This wasn't quite the same scene as before, she realized. The sun was a little lower in the sky, and the blazingly blue firmament was now speckled here and there with occasional puffy clouds. The scene moved and shifted as her grandfather made further adjustments to the controls of his machine until finally the far end of the tunnel was at ground level in this other world.

The sensation of tingling energy along her nerves was not as unexpected this time, but it was just as strong. Glancing around, she studied the others for any sign that they were feeling the same thing. Her grandfather certainly wasn't, and neither was her father, but she wasn't so sure about Ted. Even though his attention was riveted on what he could see through the tunnel, he was rubbing his arms as though he was indeed feeling something. From a safe hiding place behind her father's legs, Cougar divided his attention between the slice of pizza in his hand and the tunnel opening, eyes dilated and fur on end.

"What... What is that place?" Ted's voice started out as a harsh croak, becoming more normal as he got his vocal cords under control.

"As far as I can determine, it's a whole new universe," Professor Maundersly boasted. "The air there seems to be completely breathable, but I don't know whether the plants and animals are edible or not. It will take a great deal of testing before I determine just how safe it is... Hey! Cougar, come back here!"

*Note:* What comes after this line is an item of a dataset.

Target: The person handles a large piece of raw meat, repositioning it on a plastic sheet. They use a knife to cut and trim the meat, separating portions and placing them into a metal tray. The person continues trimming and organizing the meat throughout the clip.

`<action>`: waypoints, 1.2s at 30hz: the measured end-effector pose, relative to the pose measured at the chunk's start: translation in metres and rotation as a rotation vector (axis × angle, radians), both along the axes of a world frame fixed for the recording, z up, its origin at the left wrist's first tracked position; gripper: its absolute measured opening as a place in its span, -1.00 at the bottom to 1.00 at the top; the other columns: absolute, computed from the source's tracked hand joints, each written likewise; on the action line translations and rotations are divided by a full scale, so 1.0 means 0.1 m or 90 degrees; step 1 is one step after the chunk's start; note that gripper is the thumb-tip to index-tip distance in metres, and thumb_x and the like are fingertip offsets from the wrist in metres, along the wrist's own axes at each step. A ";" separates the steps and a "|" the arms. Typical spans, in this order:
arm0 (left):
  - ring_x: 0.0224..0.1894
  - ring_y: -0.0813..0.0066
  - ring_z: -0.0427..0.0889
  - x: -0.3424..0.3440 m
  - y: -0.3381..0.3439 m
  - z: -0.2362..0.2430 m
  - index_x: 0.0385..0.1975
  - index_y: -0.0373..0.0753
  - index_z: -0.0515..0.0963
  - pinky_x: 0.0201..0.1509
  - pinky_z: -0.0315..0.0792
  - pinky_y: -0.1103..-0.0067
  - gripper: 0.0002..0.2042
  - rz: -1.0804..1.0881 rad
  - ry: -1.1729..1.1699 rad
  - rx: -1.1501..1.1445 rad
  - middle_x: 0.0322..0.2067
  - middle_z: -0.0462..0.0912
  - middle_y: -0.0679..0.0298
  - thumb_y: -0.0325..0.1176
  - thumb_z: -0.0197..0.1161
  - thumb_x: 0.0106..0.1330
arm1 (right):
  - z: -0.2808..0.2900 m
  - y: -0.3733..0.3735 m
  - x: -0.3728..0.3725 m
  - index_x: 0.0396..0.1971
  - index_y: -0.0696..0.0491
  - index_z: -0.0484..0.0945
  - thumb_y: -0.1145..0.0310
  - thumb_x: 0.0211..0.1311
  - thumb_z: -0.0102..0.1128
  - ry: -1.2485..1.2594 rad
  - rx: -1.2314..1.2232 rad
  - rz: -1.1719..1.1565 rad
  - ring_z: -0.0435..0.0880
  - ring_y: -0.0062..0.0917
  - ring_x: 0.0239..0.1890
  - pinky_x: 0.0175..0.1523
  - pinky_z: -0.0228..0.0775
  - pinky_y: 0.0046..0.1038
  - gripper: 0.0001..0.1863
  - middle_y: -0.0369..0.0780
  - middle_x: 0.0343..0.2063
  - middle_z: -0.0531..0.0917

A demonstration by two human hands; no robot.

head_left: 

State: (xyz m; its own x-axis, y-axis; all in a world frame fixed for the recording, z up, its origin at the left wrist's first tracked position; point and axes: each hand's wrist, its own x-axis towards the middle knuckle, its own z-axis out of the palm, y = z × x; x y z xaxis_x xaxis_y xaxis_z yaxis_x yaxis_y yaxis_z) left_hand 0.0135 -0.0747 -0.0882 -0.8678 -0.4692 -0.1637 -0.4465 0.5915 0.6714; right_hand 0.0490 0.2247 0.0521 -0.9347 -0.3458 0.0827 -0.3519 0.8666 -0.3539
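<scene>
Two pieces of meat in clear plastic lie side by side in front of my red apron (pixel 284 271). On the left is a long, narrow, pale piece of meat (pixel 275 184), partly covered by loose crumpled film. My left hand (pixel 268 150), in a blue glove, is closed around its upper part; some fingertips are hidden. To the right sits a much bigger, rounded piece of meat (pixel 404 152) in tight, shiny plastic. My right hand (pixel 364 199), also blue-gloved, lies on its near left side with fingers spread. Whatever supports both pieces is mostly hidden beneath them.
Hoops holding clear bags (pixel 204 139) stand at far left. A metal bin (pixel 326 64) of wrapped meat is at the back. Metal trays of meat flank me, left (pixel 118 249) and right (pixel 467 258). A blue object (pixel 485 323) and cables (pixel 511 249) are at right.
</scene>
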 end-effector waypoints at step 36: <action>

Harold made a grab for the cat as it snatched the remains of the slice of pizza from his fingers and streaked past him toward the tunnel, but it was too fast for him. Before she could even blink, Cynthia could see Cougar dash through the tunnel and out into that other world! Her father dashed after it, dragging her grandfather with him as the older man grabbed his arm. She followed, moving before she could stop to think, and Ted followed close on her heels.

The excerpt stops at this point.